WORK INSTRUCTION: Leaving pictures aside, restate exactly the lines of the data below, from the first one through the line that contains "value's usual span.".

DATASET:
▬▬▬▬▬▬▬▬▬▬
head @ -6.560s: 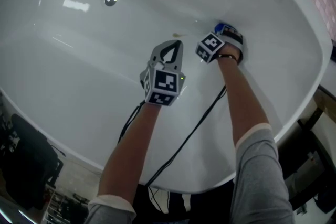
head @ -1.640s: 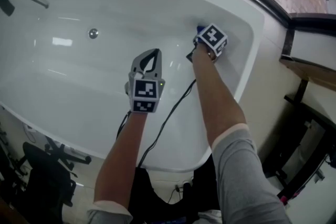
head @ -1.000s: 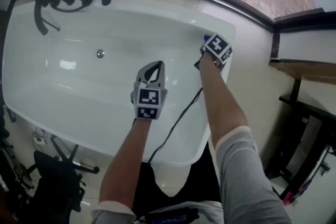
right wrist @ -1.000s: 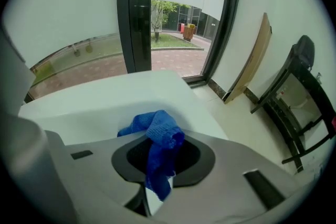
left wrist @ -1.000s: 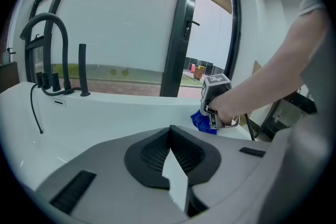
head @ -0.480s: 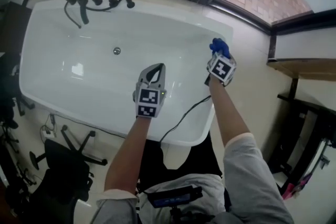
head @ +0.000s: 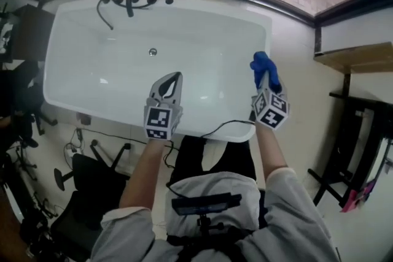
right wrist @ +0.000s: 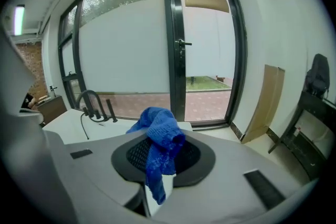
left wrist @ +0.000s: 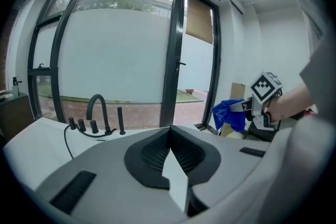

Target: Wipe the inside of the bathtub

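Bathtub (head: 202, 64) well below both grippers, wiping apparently paused or finished, left gripper (head: 172, 78) closed on nothing, right gripper (head: 264, 84) clamped on a blue cloth (head: 260, 63) over the tub's right end; if more remains, needs lowering the cloth onto the inner wall.

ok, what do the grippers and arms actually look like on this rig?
The left gripper and right gripper are both light grey shells that taper to a point. The fingers are lined with black mesh-textured pads. Each gripper carries a marker cube printed with black-and-white squares. A thin black cable trails from them. The person wears grey sleeves with pale cuffs.
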The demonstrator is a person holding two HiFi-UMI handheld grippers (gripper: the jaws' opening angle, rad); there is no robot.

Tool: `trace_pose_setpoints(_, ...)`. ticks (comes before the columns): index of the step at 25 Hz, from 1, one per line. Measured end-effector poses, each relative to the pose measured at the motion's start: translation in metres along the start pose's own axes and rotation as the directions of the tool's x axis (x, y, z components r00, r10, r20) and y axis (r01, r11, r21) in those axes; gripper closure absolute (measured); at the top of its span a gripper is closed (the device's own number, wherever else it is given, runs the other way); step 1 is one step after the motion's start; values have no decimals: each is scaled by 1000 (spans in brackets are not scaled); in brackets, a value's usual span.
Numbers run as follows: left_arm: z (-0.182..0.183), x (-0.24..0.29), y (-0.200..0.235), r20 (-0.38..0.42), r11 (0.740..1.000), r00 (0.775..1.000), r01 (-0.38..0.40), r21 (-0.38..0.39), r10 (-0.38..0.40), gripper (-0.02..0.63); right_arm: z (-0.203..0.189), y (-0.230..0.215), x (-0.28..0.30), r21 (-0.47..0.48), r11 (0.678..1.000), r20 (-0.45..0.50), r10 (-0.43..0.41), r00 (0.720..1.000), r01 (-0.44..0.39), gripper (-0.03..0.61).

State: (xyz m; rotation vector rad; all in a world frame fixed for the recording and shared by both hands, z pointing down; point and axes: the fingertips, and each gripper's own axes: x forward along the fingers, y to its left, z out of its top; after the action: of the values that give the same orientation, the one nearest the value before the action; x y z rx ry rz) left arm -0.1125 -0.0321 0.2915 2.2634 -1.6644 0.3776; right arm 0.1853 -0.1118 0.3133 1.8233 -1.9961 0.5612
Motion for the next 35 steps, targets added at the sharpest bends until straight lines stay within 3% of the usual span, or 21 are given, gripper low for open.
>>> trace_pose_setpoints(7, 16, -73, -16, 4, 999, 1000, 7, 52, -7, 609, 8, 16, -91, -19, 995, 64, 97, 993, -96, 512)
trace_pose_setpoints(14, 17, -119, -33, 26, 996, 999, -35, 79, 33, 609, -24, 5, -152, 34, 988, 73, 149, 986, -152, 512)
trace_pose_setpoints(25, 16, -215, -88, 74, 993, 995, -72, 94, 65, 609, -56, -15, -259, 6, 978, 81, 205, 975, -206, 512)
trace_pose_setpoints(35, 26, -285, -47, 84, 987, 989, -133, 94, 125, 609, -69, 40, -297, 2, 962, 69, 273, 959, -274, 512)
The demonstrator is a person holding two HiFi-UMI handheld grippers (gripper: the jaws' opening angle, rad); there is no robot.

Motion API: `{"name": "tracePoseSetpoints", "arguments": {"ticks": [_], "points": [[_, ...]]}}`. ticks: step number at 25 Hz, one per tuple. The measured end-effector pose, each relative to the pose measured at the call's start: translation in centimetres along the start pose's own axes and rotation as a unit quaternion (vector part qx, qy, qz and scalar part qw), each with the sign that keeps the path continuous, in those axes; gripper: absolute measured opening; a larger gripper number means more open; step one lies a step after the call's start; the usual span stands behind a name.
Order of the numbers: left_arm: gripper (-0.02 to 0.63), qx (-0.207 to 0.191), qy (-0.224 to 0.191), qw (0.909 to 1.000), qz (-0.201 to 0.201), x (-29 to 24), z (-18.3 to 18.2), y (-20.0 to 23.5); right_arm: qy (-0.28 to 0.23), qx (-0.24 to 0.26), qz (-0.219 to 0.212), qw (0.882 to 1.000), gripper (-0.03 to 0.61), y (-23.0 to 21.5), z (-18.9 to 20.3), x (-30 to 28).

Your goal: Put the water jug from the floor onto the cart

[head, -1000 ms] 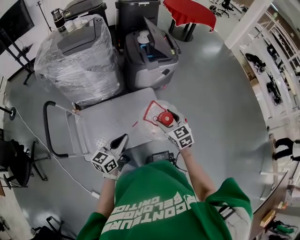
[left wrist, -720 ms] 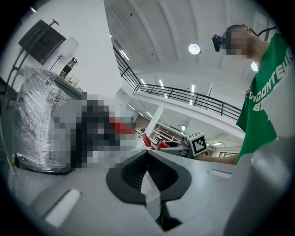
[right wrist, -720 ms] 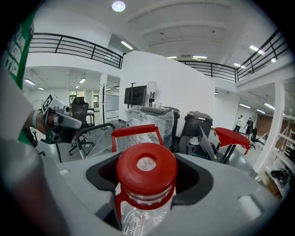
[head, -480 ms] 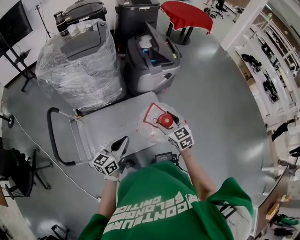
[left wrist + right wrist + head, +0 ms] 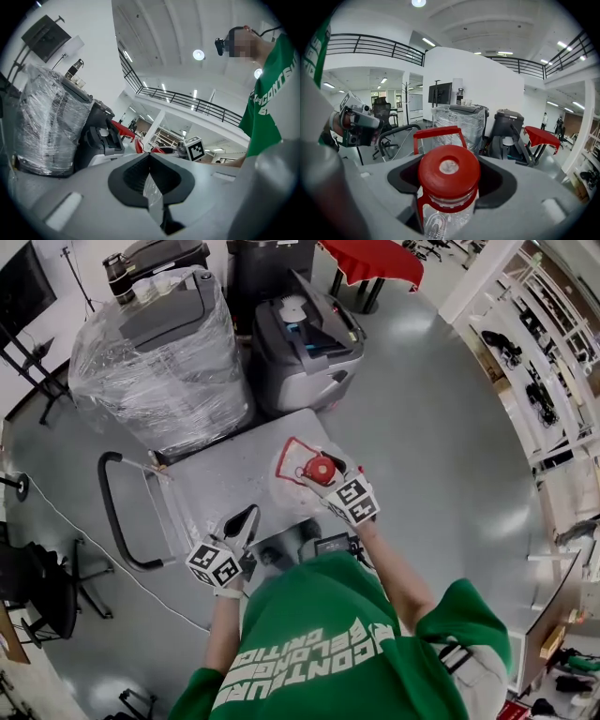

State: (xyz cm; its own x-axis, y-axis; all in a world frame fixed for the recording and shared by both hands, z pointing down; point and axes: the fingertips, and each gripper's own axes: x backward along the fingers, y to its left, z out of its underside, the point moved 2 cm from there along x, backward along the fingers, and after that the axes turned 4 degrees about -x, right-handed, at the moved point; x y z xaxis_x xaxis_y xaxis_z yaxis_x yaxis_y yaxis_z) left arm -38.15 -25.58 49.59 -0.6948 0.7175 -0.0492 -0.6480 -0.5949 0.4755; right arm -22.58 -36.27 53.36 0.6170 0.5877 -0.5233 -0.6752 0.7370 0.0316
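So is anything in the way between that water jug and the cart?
Nothing visible is. The right claw holds the jug by its neck right over the cart, whose flat deck looks bare beneath it.

The person stands with both bare forearms reaching forward from short green sleeves. The left forearm (image 5: 217, 638) is bent close to the body, and the left tongs (image 5: 246, 515) point ahead, roughly level. Their marker cube (image 5: 214, 565) sits just in front of the wrist. In the left gripper view the two dark pads (image 5: 136, 176) meet at the tips with nothing between them. The right forearm (image 5: 394, 582) stretches further out, and the right tongs (image 5: 323, 479) angle downward, their cube (image 5: 353, 502) facing up. Their jaws stand wide, pressed on either side of the neck of the water jug (image 5: 449, 171) under its red cap.
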Motion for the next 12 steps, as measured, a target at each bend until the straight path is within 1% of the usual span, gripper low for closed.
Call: {"name": "tracePoseSetpoints", "arguments": {"ticks": [2,5,12], "points": [[0.009,0.008,-0.007,0.9999,-0.008,0.3,0.5,0.6,0.005,0.001,-0.011,1.0,0.302,0.2,0.0,-0.9],[0.009,0.013,0.002,0.9998,-0.018,0.5,1.2,1.3,0.008,-0.001,-0.027,1.0,0.302,0.5,0.3,-2.3],[0.009,0.014,0.011,0.9989,-0.043,0.1,1.0,3.1,0.024,-0.004,-0.054,0.998,0.302,-0.1,1.6,-5.6]]}}
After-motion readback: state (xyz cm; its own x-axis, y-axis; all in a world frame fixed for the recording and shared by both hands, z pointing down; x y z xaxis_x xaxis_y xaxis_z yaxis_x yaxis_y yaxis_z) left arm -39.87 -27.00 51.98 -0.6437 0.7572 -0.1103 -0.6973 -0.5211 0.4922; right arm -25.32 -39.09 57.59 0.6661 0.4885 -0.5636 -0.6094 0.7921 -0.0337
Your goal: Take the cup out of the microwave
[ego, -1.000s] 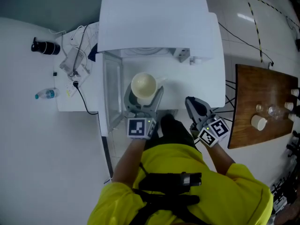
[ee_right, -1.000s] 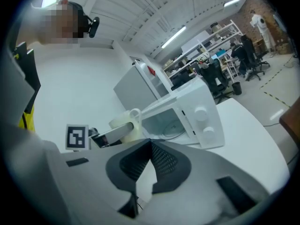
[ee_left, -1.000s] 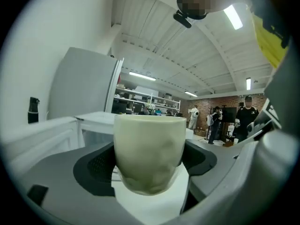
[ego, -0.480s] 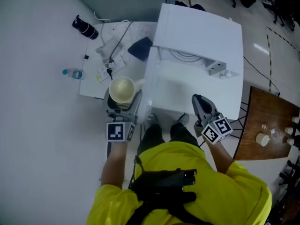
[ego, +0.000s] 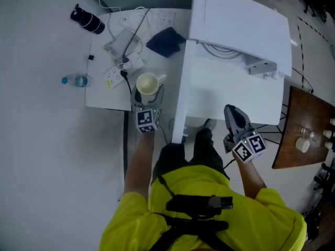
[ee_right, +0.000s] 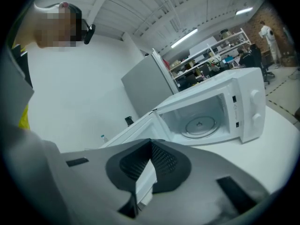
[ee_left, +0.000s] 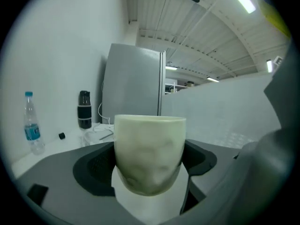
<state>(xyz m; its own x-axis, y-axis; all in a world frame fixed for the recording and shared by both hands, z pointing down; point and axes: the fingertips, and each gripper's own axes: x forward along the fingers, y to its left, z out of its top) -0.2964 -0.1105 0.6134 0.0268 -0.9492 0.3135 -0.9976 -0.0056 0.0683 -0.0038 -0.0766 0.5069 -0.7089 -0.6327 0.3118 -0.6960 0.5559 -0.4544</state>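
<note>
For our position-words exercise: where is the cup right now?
Head view, left side: the cup sits in the left claw, just left of the microwave, over the side table.

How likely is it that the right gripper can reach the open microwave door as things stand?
Probably yes. The right gripper is shut and empty, with only tabletop between it and the door. The left gripper holds the cup beyond the door.

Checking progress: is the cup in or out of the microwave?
Out. The left claw holds the cup upright outside the microwave, whose open cavity shows only a bare turntable.
</note>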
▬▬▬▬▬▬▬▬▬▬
SOLUTION TO THIS EXERCISE:
head @ -6.560s: 
head @ -1.640s: 
head @ -1.000s: 
right wrist @ -1.000s: 
left wrist @ -1.000s: 
head @ -0.480s: 
head @ +0.000s: 
right wrist @ +0.000s: 
left wrist @ +0.000s: 

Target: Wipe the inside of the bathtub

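Bathtub (head: 202, 64) well below both grippers, wiping apparently paused or finished, left gripper (head: 172, 78) closed on nothing, right gripper (head: 264, 84) clamped on a blue cloth (head: 260, 63) over the tub's right end; if more remains, needs lowering the cloth onto the inner wall.

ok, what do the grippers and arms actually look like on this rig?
The left gripper and right gripper are both light grey shells that taper to a point. The fingers are lined with black mesh-textured pads. Each gripper carries a marker cube printed with black-and-white squares. A thin black cable trails from them. The person wears grey sleeves with pale cuffs.
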The demonstrator is a person holding two HiFi-UMI handheld grippers (gripper: the jaws' opening angle, rad); there is no robot.

Tool: `trace_pose_setpoints(_, ...)`. ticks (comes before the columns): index of the step at 25 Hz, from 1, one per line. Measured end-effector poses, each relative to the pose measured at the motion's start: translation in metres along the start pose's own axes and rotation as the directions of the tool's x axis (x, y, z components r00, r10, r20) and y axis (r01, r11, r21) in those axes; gripper closure absolute (measured); at the top of its span a gripper is closed (the device's own number, wherever else it is given, runs the other way); step 1 is one step after the motion's start; values have no decimals: each is scaled by 1000 (spans in brackets are not scaled); in brackets, a value's usual span.

The exercise is now complete.